The basic premise, of a man paying a company to erase his ex-girlfriend from his memory, is one of the nicest ideas in science fiction for some years. The cinematic realisation of the idea is one of the most terrifying and haunting explorations of the human psyche since the acid novels of the 1960s and 1970s.
And now, back to the blog …
In 1966, the year I was born, a racehorse named Arkle won the Cheltenham Gold Cup for the third time. It was the first time that particular sporting feat had been achieved.
That’s a historical fact. You can look it up online, or in any standard reference work. It’s beyond rational dispute. It’s a pure datum, a piece of Declarative Knowledge. You don’t need to know anything about the conceptual background to it, or apply any reasoning processes to it, or draw any logical inferences from it. If it came up in a pub quiz tomorrow night, I’d be there like a shot with the correct answer.
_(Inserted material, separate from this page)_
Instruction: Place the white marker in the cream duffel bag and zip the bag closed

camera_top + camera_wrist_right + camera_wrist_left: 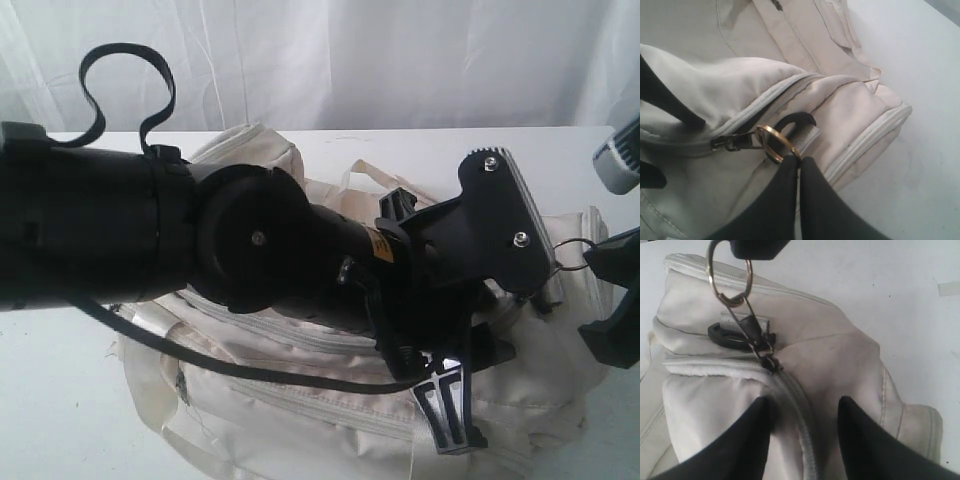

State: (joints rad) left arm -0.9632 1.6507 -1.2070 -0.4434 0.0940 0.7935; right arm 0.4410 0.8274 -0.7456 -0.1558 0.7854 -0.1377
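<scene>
Apparently the job is close to its end. The large, soft fabric cream duffel bag (840, 360) lies under both grippers. Its grey top zip (800, 415) looks joined along the stretch that passes between the black fingers (747, 440) of the left gripper (804, 400). Those fingers stand well apart, one on either side of the zip, with their tips down at the cloth. They enclose only a bulge of bag, and I cannot tell whether they press it or merely straddle it.

Just beyond their tips sits the small dark metal slider (771, 362), beside a black plastic strap ring (720, 332) at the end of the bag. From the slider a clip leads to a thin brass-coloured metal pull ring (710, 277). The right gripper (800, 159) has its fingers (782, 200) closed tight together on that pull ring, right at their tips.

The slim white marker with its dark cap shows in no view, neither between any fingers nor on the table around them. My guess is that it is already inside the bag, though the pictures cannot confirm it.

By my reckoning the marker step is done and the zipping is nearly complete. At most a last short pull toward the bag's end is left, then letting go. Whether any gap lies ahead of the slider is hidden.
</scene>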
That’s nothing to be proud of.
It’s significant to my life for one reason only.
When I was a young child, I had a wooden rocking horse named Arkle. That isn’t a historical fact. As far as I’m aware, this is the first time that it’s ever been documented. It won’t be peer-reviewed, edited, or published anywhere else. In fact, it’s something I ‘know’ only because there are photographs of me riding it in Mother’s album of my formative years. Even so, Mother has to prompt me every time we look at the photos to ‘recall’ this childhood toy. I smile and nod, simply to reassure her that my happy memories of infancy are still safe and sound.
In truth, I don’t remember it at all.
I’m also reliably informed that when I was young, three generations of us went on holiday en famille to a caravan in Oxwich. At some point during the week, we were playing cricket with Dads, using a red sponge ball. Mams and Mother decided to play a trick on him by substituting a ripe tomato for the ball. Upon impact, the tomato splattered over Dads. Cue hilarity all round.
Allegedly …
I don’t remember that incident either. These ‘memories’ of my childhood aren’t my memories. They’ve been implanted in my mind over the years in exactly the same way that I learned my multiplication tables. Every time the photo albums come out, Mother and I go through the same basic sequence of learning reinforcement through sheer repetition.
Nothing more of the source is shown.